It builds on top of the mm/line-log-cleanup topic [1], which integrated
-L with the standard log output pipeline and taught it the non-patch
formats --raw, --name-only, --name-status, and --summary.
With these patches the following formats also work with -L and report
range-scoped results:
--stat, --numstat, --shortstat: counts cover only the lines inside
the tracked range, not the whole file.
--check: whitespace errors are reported only for added lines inside
the tracked range, with the correct file line numbers.
The --dirstat format is deliberately rejected. It summarizes a broad
change by reporting each directory's share of the total churn as a
percentage, answering "where is the change concentrated?" That is
degenerate for the handful of line ranges -L tracks: a single tracked
file is always 100% of its directory. Its default mode also measures
whole-file byte damage (via diffcore_count_changes(), outside the
line-based pipeline that -L scopes), so it could not honor the tracked
range even in principle. --numstat already gives the exact
range-scoped per-file counts.
The series leads by clarifying existing logic. The line-range filter
mm/line-log-cleanup added had names that obscured its model (cryptic
lno_ cursors conflating the pre/post-image and 0/1-based axes, a flat
hunk-state struct, and a one-letter state pointer (s/f)), and two of
its incorrect behaviors may have their origin in the confusing model:
a leaked deletion and an off-by-one hunk header. So patch 1 renames
and groups the filter state, and patch 2 documents the model, before
the fixes that read against it:
Patch 1: rename and group the filter for clarity. Spell the
cryptic names out to the file's own forms: the line-number cursors
to lno_in_preimage/lno_in_postimage (as in struct emit_callback)
and the range index to idx_in_postimage, while the hunk geometry
stays old/new (the xdiff_emit_hunk_fn convention) and moves into a
sub-struct. Name the filter pointer (filter) and rename the struct
to line_range_filter. No behavior change.

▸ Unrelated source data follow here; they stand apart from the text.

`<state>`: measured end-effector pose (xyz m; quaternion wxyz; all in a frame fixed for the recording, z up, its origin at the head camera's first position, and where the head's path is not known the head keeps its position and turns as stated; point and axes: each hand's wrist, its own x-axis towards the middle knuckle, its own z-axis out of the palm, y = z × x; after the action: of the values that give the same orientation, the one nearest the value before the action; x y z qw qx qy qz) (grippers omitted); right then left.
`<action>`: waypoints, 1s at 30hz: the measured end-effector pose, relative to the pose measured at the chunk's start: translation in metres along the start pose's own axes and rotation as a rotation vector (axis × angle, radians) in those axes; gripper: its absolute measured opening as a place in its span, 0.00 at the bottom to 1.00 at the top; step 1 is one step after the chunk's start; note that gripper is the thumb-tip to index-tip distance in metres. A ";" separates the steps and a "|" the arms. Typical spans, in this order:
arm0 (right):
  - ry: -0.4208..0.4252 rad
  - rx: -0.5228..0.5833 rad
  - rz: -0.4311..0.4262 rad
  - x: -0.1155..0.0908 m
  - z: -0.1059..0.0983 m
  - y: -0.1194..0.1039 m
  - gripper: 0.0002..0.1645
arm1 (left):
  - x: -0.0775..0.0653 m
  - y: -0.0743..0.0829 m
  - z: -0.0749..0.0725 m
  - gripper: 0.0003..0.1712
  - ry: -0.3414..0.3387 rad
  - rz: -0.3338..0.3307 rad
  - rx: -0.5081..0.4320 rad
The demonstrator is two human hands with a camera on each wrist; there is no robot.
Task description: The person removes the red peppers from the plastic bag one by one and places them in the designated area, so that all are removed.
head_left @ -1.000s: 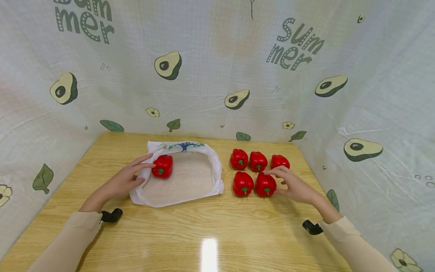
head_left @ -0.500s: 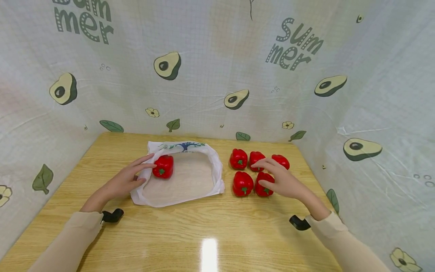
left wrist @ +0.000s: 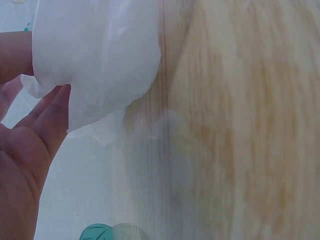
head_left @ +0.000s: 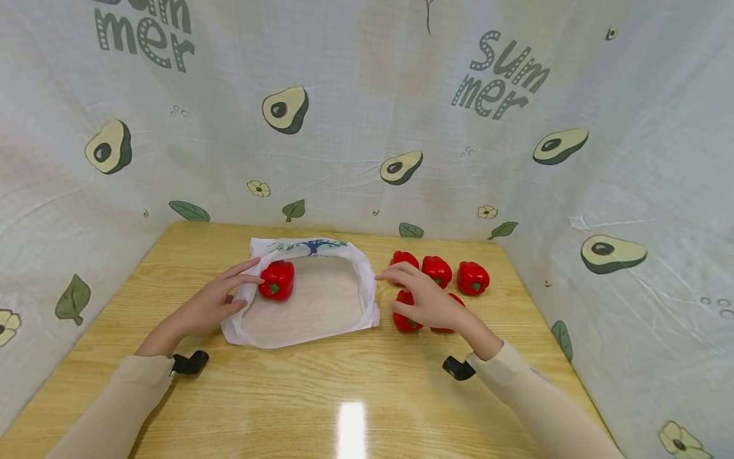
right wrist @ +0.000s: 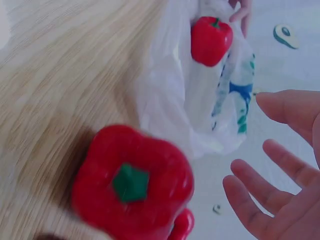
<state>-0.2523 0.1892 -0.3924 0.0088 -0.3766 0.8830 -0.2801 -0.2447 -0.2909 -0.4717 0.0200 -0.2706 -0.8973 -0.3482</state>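
Note:
A white plastic bag (head_left: 367, 290) with a blue and green print lies with its mouth spread on the table. My left hand (head_left: 213, 305) holds its left rim, fingers over the edge and thumb outside. In the left wrist view, the bag's wall (left wrist: 105, 55) hangs between thumb and fingers. One red bell pepper (head_left: 278, 282) sits inside the bag, near the left fingertips. My right hand (head_left: 427, 301), fingers parted and holding nothing, hovers over the group of peppers at the right, fingertips close to the bag's right rim. It partly hides the nearest bell pepper (head_left: 406, 324).
Several red bell peppers stand right of the bag, including a back middle pepper (head_left: 438, 270) and a far right pepper (head_left: 473, 278). The wooden table (head_left: 275, 395) ends at a cloth (head_left: 344, 127) printed with avocados, which rises behind and along both sides.
My right hand has moved left from the far right peppers, across the group, towards the bag, without a pepper. My left hand has stayed on the bag's rim.

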 end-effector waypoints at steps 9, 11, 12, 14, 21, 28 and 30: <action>-0.022 0.115 -0.031 0.048 0.030 -0.018 0.33 | 0.000 0.002 -0.001 0.26 -0.001 -0.019 -0.044; -0.031 0.112 -0.035 0.059 0.037 -0.022 0.33 | 0.000 0.002 -0.001 0.26 -0.003 -0.027 -0.068; -0.035 0.110 -0.038 0.064 0.041 -0.024 0.33 | 0.000 0.002 -0.001 0.25 -0.004 -0.029 -0.076; -0.048 0.112 -0.041 0.074 0.047 -0.028 0.33 | 0.000 0.002 -0.001 0.25 -0.004 -0.029 -0.087; -0.093 0.126 -0.034 0.104 0.067 -0.038 0.34 | -0.001 0.003 -0.002 0.24 -0.004 -0.029 -0.108; -0.111 0.103 -0.090 0.136 0.091 -0.046 0.37 | -0.002 0.001 -0.002 0.25 -0.007 -0.036 -0.118; -0.112 0.106 -0.091 0.143 0.099 -0.047 0.36 | -0.002 0.000 -0.002 0.25 -0.006 -0.038 -0.123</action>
<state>-0.3011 0.0187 -0.4241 0.0654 -0.4303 0.8471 -0.3049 -0.2433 -0.2929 -0.4707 -0.0058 -0.2552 -0.8793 -0.4022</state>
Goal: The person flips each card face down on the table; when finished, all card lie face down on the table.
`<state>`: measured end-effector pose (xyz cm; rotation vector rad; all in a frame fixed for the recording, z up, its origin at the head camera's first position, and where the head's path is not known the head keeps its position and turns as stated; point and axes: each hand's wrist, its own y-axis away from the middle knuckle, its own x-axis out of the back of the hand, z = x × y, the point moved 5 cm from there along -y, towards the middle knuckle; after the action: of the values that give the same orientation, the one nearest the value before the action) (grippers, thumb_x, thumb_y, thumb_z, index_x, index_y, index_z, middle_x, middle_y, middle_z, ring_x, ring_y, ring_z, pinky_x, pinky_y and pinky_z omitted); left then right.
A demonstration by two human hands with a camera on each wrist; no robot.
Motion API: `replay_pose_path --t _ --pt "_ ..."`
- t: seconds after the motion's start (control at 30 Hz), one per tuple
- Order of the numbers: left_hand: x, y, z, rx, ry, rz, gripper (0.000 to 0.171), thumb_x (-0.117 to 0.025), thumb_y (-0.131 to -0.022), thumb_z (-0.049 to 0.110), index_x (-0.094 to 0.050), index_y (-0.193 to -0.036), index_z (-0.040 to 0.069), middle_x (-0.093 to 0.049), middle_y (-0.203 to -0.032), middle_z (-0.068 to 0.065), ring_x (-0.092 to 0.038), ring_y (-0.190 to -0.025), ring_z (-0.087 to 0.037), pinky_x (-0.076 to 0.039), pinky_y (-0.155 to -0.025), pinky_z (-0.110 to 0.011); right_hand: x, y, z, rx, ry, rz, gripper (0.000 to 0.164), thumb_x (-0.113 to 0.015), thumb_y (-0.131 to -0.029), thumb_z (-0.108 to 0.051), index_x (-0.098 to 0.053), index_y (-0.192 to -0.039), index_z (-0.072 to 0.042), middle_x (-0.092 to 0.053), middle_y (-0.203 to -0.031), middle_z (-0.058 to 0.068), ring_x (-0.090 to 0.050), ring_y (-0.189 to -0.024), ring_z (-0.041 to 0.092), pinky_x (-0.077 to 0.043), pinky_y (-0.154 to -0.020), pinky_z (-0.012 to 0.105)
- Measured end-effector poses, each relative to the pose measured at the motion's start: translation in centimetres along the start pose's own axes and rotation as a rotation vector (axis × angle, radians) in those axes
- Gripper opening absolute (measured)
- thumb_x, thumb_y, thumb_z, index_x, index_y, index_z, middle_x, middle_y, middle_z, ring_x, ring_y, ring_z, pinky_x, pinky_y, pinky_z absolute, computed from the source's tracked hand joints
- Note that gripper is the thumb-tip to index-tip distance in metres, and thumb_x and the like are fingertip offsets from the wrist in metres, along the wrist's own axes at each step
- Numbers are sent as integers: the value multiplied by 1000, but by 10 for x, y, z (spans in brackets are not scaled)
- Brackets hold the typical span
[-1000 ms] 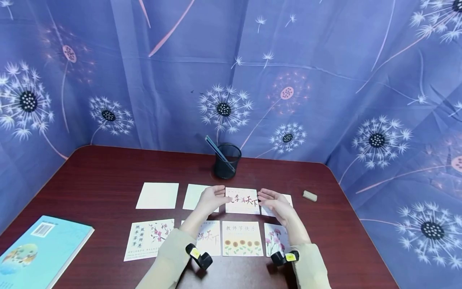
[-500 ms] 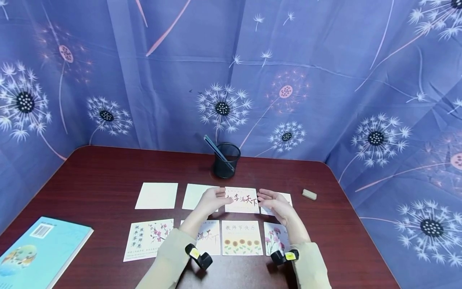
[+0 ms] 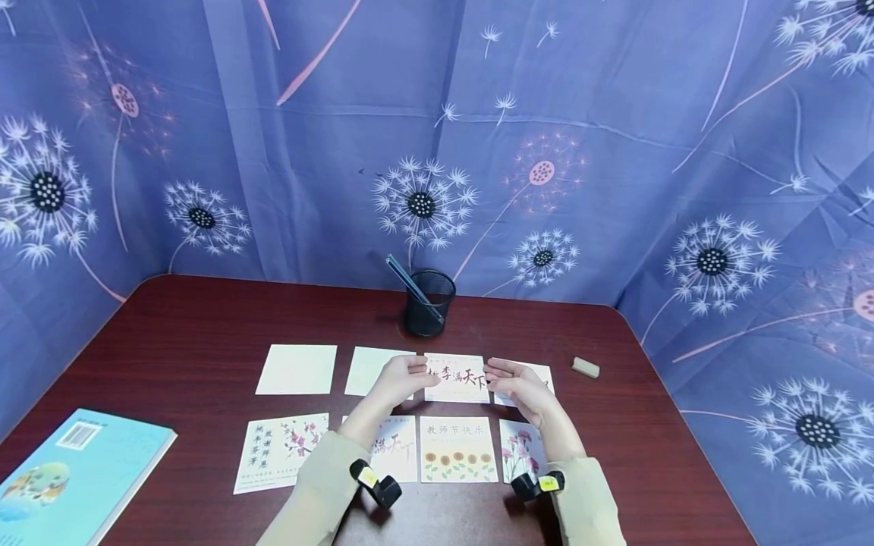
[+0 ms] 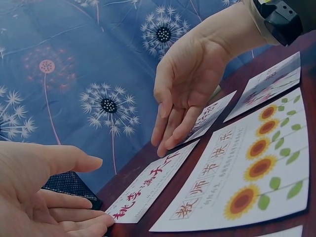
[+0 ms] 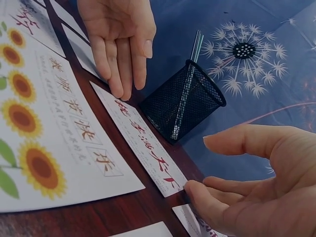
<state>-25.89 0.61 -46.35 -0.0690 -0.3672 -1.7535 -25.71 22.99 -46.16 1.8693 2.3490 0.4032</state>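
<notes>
A white card with red Chinese characters [image 3: 456, 390] lies flat in the back row on the table, between my two hands. At its left edge is my left hand [image 3: 394, 381], fingers extended and thumb apart; its fingertips meet the card's near corner in the left wrist view. My right hand [image 3: 524, 387] is at the right edge, also with extended fingers, one fingertip at the card's corner in the right wrist view. Neither hand grips anything. The left hand partly covers a blank card [image 3: 365, 368], and the right hand partly hides another printed card [image 3: 546, 377].
The front row holds a plum-blossom card [image 3: 280, 455], a red-lettered card [image 3: 399, 447], a sunflower card [image 3: 459, 447] and a pink-flower card [image 3: 522, 447]. Another blank card [image 3: 297, 369] lies back left. Around stand a mesh pen holder [image 3: 426, 315], an eraser [image 3: 586, 368] and a blue book [image 3: 82, 470].
The card between my hands has shifted very slightly left, along with my right fingertips. My left hand stays almost still. The head view has tilted slightly since the first frame.
</notes>
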Motion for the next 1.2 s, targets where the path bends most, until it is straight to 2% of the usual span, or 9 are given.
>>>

Patch 2: simplify the filter by classifying removals as they arrive,
dropping the pending_rm buffer and a latent flush_hunk() bug that
leaked deletions just past the range. Document the model it exposes
with a block comment and worked example, and cross-check the hunk
counts against the buffer. (This simplification was submitted by
itself previously [2] but did not advance, so it is re-included
here.)
Patch 3: fix a longstanding off-by-one in the synthetic hunk header
for a side with no lines (a pure insertion or deletion): it named
the line at the change rather than the line before it, diverging
from git diff. The convention dates to the original -L
implementation (12da1d1).
Patch 4: extract a line_range_filter_diff() helper that runs an
initialized filter through xdiff, flushes the final range hunk, and
releases it, and use it in builtin_diff(). The stat and check
patches reuse it.
Patch 5: reuse the filter in builtin_diffstat() for the stat
formats, extend the -L output-format allowlist, and reject --dirstat.
Patch 6: reuse the filter in builtin_checkdiff() and extend the
allowlist for --check.
[1] https://lore.kernel.org/git/pull.2094.v3.git.1780001267.gitgitgadget@gmail.com/
[2] https://lore.kernel.org/git/pull.2099.git.1777230630020.gitgitgadget@gmail.com/